* [Exercise]:
The word "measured" appears in some lines of the listing below; report how many such lines there are, and nothing else.

_ _ _ _ _ _ _

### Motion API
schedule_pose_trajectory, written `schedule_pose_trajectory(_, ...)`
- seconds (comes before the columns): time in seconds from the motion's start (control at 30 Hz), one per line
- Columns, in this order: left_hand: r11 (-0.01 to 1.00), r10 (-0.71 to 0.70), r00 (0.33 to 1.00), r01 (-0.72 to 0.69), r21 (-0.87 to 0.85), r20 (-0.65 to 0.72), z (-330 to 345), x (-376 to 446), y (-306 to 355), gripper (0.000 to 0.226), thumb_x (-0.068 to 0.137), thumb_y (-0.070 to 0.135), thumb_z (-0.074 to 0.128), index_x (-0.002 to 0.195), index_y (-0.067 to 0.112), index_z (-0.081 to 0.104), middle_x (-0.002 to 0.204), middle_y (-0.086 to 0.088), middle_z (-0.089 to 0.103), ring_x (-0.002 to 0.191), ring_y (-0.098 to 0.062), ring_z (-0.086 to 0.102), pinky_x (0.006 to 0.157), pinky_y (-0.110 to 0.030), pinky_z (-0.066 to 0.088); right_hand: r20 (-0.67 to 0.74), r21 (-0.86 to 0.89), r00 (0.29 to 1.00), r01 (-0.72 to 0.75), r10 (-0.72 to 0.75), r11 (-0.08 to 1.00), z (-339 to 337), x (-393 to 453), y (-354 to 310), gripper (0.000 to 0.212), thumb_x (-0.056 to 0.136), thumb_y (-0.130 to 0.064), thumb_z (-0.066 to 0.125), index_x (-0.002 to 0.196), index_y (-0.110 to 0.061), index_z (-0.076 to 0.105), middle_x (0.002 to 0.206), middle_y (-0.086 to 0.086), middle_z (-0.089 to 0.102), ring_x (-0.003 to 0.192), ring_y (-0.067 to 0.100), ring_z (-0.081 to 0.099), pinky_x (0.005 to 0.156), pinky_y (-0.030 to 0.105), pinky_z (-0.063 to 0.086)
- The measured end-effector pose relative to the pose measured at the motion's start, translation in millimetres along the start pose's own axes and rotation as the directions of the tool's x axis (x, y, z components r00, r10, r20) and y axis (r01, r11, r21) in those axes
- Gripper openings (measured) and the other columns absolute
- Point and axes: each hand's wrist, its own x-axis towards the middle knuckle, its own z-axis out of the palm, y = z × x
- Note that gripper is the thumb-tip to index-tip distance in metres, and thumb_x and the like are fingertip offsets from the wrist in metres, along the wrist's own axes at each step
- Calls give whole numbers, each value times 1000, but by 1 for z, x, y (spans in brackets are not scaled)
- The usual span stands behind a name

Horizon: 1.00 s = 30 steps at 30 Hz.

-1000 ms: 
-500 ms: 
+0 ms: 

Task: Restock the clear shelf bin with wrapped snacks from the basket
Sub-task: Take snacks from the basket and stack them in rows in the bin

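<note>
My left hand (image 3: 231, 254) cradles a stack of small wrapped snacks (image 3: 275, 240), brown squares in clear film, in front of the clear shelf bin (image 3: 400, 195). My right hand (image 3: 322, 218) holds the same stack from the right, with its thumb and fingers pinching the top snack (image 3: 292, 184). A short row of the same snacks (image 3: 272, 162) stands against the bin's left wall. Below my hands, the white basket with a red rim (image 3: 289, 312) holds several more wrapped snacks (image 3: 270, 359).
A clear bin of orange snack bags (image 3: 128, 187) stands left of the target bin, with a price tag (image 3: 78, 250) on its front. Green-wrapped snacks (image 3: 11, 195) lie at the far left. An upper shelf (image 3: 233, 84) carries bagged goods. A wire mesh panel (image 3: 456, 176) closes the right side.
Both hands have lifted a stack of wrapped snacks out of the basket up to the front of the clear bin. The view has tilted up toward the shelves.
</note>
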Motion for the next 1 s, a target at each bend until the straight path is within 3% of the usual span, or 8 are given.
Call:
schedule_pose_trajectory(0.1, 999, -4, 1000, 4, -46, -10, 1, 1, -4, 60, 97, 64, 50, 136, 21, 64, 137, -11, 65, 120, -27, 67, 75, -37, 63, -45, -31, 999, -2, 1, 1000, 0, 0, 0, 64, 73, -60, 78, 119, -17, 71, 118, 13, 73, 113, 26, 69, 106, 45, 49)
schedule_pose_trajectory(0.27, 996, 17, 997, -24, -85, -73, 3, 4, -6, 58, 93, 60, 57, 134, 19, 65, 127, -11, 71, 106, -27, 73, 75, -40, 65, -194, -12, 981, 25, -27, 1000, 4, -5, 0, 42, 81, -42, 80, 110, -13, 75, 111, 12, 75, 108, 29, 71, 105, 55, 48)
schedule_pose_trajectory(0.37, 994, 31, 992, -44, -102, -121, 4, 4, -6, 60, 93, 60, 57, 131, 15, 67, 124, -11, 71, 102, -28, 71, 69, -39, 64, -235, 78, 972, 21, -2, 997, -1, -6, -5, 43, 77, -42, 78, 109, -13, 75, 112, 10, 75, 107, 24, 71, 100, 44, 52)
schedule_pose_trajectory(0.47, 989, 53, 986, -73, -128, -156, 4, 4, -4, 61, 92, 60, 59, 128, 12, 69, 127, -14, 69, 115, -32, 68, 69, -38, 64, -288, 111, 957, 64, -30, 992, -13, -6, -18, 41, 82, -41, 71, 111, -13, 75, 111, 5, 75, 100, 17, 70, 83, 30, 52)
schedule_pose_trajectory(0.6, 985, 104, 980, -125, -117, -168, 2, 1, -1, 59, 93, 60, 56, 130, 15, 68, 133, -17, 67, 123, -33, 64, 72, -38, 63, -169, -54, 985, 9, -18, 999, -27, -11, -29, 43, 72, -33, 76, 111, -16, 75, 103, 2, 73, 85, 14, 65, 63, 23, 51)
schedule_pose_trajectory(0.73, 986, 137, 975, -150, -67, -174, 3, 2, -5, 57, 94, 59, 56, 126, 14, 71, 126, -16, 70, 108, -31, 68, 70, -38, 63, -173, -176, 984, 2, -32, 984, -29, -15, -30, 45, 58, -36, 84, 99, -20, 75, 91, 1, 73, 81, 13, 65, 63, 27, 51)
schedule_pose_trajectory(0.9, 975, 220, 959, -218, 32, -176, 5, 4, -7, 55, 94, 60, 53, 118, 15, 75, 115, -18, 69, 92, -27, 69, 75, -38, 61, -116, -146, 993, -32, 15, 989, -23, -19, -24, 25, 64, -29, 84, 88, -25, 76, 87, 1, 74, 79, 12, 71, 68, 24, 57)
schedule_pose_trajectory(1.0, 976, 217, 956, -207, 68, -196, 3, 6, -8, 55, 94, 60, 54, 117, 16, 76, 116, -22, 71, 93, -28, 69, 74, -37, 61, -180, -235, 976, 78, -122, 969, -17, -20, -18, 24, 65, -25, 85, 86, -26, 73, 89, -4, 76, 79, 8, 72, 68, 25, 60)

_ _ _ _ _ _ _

* [Response to the task]:
2